This post has been inspired by both the personal experience (some painful lessons learned included) and also bunch of articles on the web, e.g.: one of the most recent ones - https://thehftguy.wordpress.com/2016/11/01/docker-in-production-an-history-of-failure/
We all want to be the beneficiaries of rapidly changing model of software lifecycle. Openness (open technologies, open APIs, open source), short release cycle, small increments, rapid adoption of disrupting trends - we all realise that these all (if applied properly) can have a tremendous impact on our products' / services' competitive advantage. Well, and sometimes we just go with the hype flow as well :)
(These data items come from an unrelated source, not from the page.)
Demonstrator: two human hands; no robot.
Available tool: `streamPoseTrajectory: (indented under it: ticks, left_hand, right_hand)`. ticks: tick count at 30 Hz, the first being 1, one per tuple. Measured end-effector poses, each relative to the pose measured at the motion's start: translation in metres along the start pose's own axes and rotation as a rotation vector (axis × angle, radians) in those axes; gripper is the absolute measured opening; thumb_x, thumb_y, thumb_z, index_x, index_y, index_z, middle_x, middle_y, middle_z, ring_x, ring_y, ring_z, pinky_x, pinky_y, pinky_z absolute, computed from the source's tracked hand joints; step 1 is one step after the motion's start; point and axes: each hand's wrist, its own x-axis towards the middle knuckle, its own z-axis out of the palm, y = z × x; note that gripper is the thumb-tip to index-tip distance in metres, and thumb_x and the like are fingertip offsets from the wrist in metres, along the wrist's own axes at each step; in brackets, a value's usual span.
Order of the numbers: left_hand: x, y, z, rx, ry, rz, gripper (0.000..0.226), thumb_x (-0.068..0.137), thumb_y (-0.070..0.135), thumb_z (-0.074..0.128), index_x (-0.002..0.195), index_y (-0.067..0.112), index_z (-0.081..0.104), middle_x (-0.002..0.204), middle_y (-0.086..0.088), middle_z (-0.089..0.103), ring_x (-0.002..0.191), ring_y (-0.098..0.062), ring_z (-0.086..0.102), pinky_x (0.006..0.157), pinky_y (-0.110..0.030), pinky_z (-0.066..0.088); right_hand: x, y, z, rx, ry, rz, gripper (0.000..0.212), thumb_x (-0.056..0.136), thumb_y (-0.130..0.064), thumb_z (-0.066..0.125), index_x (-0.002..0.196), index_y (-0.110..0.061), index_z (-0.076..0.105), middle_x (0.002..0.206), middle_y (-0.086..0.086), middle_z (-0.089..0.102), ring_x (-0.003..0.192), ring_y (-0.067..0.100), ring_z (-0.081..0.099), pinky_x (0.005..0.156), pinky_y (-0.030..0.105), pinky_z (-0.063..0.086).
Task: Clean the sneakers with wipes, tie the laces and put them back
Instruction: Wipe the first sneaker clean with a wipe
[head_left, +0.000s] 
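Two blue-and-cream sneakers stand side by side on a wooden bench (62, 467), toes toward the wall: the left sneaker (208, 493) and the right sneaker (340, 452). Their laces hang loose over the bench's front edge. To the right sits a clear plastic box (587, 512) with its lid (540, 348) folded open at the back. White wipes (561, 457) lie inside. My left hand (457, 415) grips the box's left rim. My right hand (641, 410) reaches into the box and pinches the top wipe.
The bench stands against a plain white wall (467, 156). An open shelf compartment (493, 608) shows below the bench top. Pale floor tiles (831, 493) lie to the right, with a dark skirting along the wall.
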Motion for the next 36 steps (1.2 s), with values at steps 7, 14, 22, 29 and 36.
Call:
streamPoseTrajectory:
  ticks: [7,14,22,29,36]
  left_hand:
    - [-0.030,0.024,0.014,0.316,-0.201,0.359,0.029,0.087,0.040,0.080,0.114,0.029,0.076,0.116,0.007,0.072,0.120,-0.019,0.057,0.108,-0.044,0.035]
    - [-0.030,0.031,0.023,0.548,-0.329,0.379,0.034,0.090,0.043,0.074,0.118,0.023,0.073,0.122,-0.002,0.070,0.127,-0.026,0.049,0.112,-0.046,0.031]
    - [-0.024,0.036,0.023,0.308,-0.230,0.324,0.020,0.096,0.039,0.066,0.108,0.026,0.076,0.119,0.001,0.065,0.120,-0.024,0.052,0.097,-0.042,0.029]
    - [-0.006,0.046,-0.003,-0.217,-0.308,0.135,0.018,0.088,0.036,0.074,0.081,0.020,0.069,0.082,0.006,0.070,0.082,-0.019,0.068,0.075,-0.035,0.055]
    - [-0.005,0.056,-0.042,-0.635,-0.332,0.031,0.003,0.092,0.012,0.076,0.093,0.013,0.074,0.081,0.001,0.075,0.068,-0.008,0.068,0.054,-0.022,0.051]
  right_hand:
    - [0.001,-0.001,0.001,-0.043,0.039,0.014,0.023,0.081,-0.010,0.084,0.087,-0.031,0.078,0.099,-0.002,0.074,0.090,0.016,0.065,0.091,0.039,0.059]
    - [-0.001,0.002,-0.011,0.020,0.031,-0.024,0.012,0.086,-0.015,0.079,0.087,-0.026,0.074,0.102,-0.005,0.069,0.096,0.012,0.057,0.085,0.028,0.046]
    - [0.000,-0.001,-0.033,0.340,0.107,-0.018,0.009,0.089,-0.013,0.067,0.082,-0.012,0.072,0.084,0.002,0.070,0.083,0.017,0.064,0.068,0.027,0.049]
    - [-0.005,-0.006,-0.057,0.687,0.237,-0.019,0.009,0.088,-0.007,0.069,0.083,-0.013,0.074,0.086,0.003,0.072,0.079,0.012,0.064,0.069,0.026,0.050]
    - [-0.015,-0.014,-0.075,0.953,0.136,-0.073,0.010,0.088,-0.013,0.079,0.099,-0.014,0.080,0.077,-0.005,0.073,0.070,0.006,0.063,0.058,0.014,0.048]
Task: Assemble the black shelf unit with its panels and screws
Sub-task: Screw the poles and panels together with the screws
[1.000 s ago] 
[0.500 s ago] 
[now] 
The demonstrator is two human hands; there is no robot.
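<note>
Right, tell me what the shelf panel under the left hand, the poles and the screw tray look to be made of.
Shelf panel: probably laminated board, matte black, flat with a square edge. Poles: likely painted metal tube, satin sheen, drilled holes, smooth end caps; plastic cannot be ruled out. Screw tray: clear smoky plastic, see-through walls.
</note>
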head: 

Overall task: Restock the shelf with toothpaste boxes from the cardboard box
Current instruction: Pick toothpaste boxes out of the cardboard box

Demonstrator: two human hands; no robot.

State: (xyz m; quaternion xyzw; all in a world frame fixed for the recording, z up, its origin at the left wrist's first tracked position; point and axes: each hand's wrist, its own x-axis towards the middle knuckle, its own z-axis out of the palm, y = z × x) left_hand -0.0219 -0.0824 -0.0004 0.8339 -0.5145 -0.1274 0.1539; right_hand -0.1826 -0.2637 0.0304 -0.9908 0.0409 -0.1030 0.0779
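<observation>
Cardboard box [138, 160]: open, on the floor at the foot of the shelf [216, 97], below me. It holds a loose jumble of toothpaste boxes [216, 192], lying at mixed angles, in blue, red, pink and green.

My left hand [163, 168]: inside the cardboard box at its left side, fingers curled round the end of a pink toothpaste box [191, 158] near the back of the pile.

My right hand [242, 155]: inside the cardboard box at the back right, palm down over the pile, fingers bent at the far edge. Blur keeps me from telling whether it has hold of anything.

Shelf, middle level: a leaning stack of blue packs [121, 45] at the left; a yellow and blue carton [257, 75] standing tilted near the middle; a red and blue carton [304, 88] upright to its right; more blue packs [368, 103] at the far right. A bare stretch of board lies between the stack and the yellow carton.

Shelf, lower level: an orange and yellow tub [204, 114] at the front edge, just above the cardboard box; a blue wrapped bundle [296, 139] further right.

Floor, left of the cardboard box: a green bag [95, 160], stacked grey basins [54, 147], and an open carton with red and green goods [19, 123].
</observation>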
But once we get really excited with all these visions & potential gains, we tend to forget the price that comes bundled together with bleeding edge technology. The price that in some cases may be very high - the actual threshold to overcome may turn out to be too high for our current capabilities.
Bleeding edge of tech disruption is double-sided. And this is what this blog post is about.
You will break things, if you want to move fast
If you've read the article mentioned in this post's header, you know the story already:
Company X decides to embrace game-changing bleeding edge tech (let's call it BET, for the sake of brevity), makes some PoC(es), tries first production deployment(s), slowly scales up/out & at some point tries to perform a version upgrade (of this particular BET) - either because of new capabilities, support requirements or just due to some bugs that are supposedly fixed in the next version.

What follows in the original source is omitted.